## [PROBLEM TO SOLVE]
Retype, exactly as they appear below, the lines between the line holding "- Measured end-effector" and the line holding "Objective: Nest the", both ends included.

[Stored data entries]
+===+

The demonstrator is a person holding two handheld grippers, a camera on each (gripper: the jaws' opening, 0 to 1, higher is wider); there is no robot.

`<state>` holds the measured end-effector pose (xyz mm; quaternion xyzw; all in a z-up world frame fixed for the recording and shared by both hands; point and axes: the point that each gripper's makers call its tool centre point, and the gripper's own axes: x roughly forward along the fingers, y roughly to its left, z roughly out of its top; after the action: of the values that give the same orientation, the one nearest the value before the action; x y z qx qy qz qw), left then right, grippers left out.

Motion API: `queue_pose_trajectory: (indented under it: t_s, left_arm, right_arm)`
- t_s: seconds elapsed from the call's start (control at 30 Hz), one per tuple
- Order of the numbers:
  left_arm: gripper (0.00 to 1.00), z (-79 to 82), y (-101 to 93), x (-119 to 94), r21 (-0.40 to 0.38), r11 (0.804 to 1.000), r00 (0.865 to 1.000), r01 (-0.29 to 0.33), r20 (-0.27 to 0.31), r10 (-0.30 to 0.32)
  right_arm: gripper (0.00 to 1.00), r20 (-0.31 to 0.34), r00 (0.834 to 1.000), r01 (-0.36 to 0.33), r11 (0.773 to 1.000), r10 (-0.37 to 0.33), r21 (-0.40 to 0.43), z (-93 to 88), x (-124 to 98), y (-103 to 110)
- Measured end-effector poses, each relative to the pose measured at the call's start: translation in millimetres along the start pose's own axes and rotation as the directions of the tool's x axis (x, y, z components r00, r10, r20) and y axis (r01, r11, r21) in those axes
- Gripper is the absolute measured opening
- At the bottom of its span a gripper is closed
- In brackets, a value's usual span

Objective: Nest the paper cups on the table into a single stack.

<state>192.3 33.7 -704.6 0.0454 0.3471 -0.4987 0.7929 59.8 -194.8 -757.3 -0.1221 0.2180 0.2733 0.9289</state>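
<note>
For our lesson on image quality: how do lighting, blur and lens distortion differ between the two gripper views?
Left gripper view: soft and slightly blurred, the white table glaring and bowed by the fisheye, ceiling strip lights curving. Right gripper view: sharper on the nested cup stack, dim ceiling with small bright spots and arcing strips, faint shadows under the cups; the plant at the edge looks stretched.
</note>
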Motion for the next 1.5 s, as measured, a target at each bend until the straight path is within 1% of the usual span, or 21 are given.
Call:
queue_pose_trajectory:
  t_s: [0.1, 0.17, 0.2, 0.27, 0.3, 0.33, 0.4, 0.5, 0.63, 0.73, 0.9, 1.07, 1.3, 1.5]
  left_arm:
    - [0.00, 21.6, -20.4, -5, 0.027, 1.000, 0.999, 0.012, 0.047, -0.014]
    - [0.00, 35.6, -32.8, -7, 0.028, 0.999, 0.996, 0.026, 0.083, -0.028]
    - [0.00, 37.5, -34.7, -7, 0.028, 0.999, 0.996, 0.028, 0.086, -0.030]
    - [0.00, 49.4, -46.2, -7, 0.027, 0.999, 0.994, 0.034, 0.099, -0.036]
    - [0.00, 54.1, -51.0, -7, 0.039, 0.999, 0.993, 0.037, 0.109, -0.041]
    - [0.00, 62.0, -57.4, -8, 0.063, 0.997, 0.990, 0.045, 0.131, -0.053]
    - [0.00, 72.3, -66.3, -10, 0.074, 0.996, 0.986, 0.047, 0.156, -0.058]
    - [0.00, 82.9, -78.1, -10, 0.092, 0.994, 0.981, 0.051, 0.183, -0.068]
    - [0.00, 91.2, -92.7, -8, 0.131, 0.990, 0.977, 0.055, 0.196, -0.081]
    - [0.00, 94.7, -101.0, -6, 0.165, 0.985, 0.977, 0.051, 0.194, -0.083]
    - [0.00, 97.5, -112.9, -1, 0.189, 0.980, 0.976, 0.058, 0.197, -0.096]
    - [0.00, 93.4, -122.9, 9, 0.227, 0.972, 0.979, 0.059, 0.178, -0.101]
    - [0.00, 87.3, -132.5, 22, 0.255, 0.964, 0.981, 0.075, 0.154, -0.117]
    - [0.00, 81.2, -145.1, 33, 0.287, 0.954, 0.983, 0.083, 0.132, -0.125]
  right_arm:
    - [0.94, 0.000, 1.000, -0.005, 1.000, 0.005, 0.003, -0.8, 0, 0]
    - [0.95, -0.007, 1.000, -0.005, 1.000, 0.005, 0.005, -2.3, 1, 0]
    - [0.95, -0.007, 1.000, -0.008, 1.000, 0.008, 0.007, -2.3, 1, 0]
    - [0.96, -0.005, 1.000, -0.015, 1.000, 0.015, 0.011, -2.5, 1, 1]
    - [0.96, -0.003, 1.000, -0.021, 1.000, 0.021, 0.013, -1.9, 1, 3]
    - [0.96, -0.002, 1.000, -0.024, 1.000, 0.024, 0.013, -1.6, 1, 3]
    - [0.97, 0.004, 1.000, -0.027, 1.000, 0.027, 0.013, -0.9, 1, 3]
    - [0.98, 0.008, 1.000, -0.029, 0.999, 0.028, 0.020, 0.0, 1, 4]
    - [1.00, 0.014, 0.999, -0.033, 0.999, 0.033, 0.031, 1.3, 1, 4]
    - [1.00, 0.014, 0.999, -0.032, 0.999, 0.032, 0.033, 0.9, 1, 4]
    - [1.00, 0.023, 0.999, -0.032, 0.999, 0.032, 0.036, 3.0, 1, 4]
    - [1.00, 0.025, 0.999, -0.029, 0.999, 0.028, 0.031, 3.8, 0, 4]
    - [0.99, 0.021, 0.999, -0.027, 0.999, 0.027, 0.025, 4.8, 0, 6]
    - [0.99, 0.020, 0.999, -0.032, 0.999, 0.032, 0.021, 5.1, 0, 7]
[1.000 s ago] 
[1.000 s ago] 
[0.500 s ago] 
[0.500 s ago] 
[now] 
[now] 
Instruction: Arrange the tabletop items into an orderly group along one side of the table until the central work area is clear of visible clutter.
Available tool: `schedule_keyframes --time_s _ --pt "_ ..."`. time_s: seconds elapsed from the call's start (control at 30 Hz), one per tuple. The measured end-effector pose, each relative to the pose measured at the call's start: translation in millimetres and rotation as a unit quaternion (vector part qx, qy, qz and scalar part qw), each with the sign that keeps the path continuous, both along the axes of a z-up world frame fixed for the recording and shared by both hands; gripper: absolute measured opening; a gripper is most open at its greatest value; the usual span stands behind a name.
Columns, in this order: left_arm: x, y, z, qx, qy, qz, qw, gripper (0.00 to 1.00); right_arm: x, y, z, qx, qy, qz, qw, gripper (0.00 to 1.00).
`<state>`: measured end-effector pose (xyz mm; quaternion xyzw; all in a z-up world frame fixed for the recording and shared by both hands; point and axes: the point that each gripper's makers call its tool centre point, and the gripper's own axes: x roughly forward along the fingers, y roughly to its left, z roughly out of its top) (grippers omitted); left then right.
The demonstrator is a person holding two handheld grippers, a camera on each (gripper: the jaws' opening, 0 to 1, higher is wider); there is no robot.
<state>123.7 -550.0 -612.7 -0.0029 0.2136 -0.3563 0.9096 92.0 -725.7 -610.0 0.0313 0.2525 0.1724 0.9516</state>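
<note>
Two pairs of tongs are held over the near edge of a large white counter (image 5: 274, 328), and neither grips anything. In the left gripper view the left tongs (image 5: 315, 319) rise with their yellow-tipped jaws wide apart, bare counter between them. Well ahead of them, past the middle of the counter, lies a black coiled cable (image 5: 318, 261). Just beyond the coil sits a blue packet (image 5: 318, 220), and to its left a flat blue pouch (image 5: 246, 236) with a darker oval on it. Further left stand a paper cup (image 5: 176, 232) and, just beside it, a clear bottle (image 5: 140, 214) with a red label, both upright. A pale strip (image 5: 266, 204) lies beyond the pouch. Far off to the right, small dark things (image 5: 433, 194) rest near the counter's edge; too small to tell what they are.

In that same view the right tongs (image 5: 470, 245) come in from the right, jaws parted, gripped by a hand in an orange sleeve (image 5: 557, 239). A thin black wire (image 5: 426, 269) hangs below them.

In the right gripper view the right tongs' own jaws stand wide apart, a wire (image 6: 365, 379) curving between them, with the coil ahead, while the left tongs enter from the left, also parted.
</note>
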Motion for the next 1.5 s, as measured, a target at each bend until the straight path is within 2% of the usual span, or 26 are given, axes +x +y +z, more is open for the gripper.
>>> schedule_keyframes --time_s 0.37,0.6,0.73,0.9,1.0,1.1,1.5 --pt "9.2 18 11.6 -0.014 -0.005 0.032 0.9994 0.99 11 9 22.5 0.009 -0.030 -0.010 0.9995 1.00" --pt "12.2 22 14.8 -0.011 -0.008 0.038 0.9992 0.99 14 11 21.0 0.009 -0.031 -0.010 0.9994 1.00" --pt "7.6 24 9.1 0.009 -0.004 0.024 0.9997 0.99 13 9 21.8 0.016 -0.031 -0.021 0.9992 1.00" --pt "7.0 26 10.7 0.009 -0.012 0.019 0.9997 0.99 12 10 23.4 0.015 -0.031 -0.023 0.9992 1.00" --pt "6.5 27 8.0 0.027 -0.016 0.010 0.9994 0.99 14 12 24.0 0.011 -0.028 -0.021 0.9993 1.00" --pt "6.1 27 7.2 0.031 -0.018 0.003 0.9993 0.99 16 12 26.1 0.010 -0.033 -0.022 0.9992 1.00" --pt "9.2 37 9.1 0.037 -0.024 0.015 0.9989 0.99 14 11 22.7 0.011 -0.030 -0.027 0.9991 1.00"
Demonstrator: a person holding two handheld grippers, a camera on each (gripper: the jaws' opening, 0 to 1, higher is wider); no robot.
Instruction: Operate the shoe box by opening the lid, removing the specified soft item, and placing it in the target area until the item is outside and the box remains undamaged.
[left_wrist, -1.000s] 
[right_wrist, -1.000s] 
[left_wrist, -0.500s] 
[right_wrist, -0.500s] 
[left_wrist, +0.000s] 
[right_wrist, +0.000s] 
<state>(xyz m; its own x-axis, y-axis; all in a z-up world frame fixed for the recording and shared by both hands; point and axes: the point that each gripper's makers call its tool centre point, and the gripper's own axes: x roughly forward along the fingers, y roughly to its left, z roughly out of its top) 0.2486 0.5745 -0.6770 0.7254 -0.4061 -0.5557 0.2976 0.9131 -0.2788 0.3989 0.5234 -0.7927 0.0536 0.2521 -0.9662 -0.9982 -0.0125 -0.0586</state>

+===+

## [WRITTEN SOLUTION]
- Measured end-effector poses, each relative to the pose measured at the call's start: translation in millimetres along the start pose's own axes and rotation as the directions of the tool's x axis (x, y, z components r00, r10, r20) and y axis (r01, r11, r21) in those axes
- Gripper is the absolute measured opening
- At the bottom of its span a gripper is closed
- In brackets, a value's usual span

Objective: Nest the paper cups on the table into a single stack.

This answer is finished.